Врач коротко кивнул. Повернул голову мальчика к свету, с каменным лицом посмотрел на нее. Потом развел грязные лохмотья на груди, взглянул. Демонстративно вымыл руки. И прошел через палатку к Хоуарду.
— Придете опять, — сказал он, дурно выговаривая по-французски. — Через час, — он поднял палец. — Один час. — Опасаясь, что его не поняли, достал из кармана часы и показал на стрелки. — В шесть часов.
— Bien compris, — сказал старик. — A six heures.[66]
Он вышел из палатки, недоумевающий, встревоженный: что-то его ждет? Не нужен же целый час, чтобы перевязать неглубокую ранку.
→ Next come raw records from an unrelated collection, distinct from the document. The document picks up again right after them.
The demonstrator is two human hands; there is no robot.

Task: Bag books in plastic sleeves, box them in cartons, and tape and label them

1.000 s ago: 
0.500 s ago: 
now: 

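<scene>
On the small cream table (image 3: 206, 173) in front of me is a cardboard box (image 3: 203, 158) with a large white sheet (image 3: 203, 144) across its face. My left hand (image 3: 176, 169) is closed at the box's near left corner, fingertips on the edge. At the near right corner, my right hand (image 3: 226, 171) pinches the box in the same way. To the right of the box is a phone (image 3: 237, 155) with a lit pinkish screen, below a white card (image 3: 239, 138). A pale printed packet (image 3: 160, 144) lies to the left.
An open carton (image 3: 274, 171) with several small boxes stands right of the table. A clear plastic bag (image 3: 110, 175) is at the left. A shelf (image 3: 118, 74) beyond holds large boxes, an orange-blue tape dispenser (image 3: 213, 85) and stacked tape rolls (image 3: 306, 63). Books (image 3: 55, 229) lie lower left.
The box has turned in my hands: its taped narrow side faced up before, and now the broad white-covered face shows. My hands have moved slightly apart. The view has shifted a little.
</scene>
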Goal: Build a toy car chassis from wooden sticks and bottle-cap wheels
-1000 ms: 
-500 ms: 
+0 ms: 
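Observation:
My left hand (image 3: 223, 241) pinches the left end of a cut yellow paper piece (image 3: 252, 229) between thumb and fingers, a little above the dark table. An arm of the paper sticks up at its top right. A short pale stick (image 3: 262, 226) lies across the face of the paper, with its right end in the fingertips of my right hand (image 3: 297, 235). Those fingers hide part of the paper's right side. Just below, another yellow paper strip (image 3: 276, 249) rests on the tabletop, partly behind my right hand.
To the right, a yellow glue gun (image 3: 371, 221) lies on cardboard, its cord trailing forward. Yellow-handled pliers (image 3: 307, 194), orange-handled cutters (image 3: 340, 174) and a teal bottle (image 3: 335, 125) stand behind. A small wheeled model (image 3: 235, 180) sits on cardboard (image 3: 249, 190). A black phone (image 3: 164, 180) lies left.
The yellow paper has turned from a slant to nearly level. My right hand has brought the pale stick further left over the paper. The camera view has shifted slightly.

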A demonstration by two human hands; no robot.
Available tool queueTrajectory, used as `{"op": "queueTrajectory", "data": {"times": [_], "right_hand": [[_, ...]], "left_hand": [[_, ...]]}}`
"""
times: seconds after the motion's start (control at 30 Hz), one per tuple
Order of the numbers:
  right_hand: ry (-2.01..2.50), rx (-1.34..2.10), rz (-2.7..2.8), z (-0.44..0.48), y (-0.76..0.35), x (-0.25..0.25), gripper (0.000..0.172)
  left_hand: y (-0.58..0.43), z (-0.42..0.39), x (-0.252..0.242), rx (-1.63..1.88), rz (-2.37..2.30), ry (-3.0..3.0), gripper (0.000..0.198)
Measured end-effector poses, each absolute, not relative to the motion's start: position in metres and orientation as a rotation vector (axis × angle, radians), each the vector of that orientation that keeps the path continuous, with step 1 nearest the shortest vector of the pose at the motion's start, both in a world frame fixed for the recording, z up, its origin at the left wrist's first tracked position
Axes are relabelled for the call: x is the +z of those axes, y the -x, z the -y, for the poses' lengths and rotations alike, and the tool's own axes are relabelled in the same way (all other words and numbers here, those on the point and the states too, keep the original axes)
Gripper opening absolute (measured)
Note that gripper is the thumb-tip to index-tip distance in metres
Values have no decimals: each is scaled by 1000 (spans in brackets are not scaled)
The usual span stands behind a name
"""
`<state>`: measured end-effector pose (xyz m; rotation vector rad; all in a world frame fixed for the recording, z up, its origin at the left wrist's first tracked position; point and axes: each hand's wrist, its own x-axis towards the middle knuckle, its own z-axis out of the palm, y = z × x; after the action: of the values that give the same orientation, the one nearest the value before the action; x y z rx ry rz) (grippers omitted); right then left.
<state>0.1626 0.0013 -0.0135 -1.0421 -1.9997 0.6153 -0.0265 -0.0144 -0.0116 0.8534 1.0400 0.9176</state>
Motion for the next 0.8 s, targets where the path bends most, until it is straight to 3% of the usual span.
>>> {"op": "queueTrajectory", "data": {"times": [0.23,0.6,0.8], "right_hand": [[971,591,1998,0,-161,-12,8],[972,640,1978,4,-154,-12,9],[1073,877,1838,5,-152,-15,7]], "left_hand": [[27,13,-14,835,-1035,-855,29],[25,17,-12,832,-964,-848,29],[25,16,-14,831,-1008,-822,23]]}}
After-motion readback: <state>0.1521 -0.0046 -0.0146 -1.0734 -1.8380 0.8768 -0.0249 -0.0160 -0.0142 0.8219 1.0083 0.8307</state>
Но ничего не поделаешь. Вступать в долгий разговор с этим немцем опасно; рано или поздно английский акцент его выдаст. Он вернулся к детям и повел их подальше от палатки.
Утром — каким далеким казалось теперь это утро! — гардероб Шейлы несколько пострадал: она потеряла штанишки. Ни ее, ни других детей это не волновало, но Хоуард не забыл о потере. Сейчас самое время поправить беду. Сначала, как жаждал Ронни, пошли на площадь посмотреть на немецкие танки; а десять минут спустя Хоуард повел детей в небольшой магазин готового платья поблизости от госпиталя.
Он толкнул дверь и у прилавка увидел немецкого солдата. Отступать поздно, только вызовешь подозрение; старик постоял в стороне, выжидая, пока немец покончит с покупками. И, стоя так, поодаль, узнал в немце санитара из госпиталя.
Перед немцем на прилавке лежала маленькая стопка одежды: желтый свитер, коричневые детские штанишки, носки и курточка.
— Cinquante quatre, quatre vingt dix[67], — назвала цену плотная немолодая женщина за прилавком.
Немец не понял ее скороговорки. Она несколько раз повторила; тогда он придвинул к ней лежащий рядом блокнот, и она написала на листке сумму. Немец взял блокнот, посмотрел изучающим взглядом. Потом старательно вывел под цифрами свою фамилию и номер части, оторвал листок и подал женщине.
— Вам заплатят после, — кое-как выговорил он по-французски. И собрал отложенное платье.
— Не забирайте вещи, пока не заплатили, — запротестовала женщина. — Мой муж… он будет очень недоволен. Он страшно рассердится. Право, мсье… это просто невозможно.
— Так хорошо, — равнодушно сказал немец. — Вам заплатят после. Это хорошая реквизиция.
— Ничего хорошего тут нет, — гневно сказала хозяйка. — Надо платить деньгами.
— Это есть деньги, хорошие германские деньги, — ответил санитар. — Если вы не верите, я позову военную полицию. И пускай ваш муж берет наши германские деньги и говорит спасибо. Может быть, он еврей? Мы умеем обращаться с евреями.
Женщина ошеломленно уставилась на немца. В лавке стало очень тихо; потом санитар собрал свои покупки и важно вышел. Женщина смотрела ему вслед, растерянно теребя клочок бумаги.